- [Work item]: Lines in the listing below that include the word "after" need to be copied.

- [Source material]:

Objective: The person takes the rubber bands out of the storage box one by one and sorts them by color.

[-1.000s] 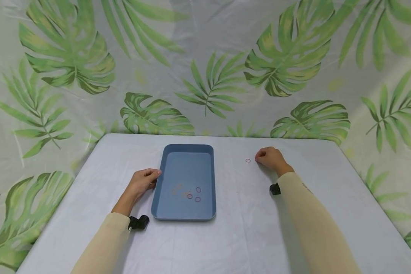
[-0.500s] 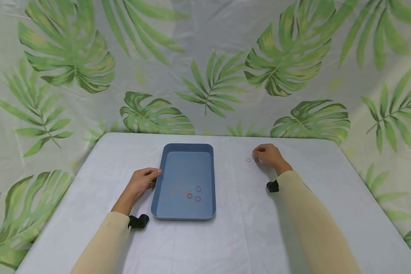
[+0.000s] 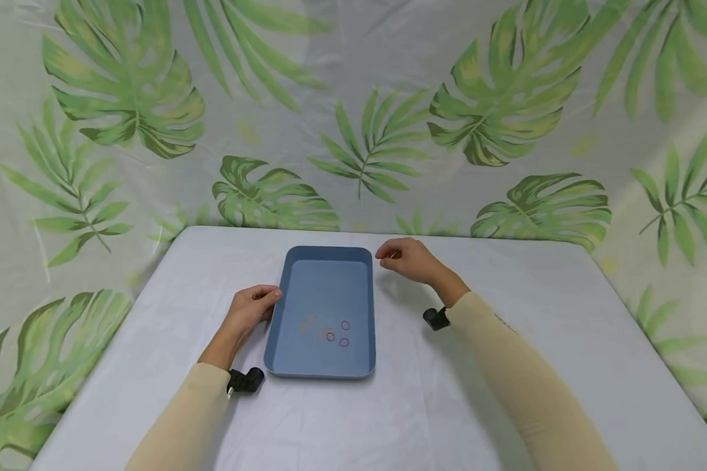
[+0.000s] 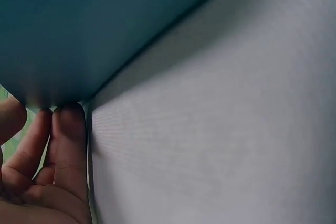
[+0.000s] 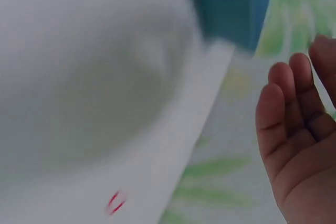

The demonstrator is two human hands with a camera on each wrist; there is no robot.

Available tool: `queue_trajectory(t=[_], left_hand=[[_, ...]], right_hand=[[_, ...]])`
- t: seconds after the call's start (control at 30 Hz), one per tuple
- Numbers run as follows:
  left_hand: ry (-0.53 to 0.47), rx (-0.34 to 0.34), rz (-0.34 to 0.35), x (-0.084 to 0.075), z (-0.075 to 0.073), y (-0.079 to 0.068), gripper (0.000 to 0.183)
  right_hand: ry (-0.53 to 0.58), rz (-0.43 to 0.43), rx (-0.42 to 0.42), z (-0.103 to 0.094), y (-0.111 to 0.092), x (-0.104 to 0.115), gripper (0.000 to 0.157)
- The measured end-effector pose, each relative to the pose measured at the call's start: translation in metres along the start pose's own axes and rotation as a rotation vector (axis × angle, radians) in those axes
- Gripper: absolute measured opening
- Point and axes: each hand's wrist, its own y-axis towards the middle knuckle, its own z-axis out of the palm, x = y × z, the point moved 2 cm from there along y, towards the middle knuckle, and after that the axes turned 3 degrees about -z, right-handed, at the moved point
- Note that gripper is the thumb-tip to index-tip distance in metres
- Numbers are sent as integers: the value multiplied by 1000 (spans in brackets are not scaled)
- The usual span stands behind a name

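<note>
- The blue tray (image 3: 330,288) lies on the white table (image 3: 389,425) around the middle of the head view, a little left of centre.
- Inside it, in the lower half, lie three reddish bands (image 3: 345,329) with some faint tan bands (image 3: 303,324) just to their left, too pale to count surely.
- Left hand (image 3: 249,311): the fingertips touch the outside of the tray's left wall; whether thumb and fingers clamp the rim, I cannot tell. Light, steady contact here should keep the tray from sliding.
- Right hand (image 3: 408,260): just beside the tray's upper right corner, thumb and forefinger tips close together. I cannot tell whether a band is between them.
- If one is, keep the pinch gentle but complete until the fingertips are inside the rim; a thin loop could snag on the edge or cling to skin.
- Lowering it near the tray floor before parting the fingers would limit bouncing.
- At least one red band (image 5: 110,203) lies on the table, lower left of the right wrist view. Against flat cloth, a fingertip pinch from above seems best.
</note>
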Motion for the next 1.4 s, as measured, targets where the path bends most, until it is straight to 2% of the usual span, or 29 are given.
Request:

- [Solution for this problem]:
- t: seconds after the call's start (control at 30 Hz), one per tuple
- Point and axes: each hand's wrist, its own y-axis towards the middle knuckle, its own z-axis out of the palm, x = y × z, the point moved 2 cm from there along y, towards the middle knuckle, and after that the axes turned 3 degrees about -z, right-handed, at the moved point

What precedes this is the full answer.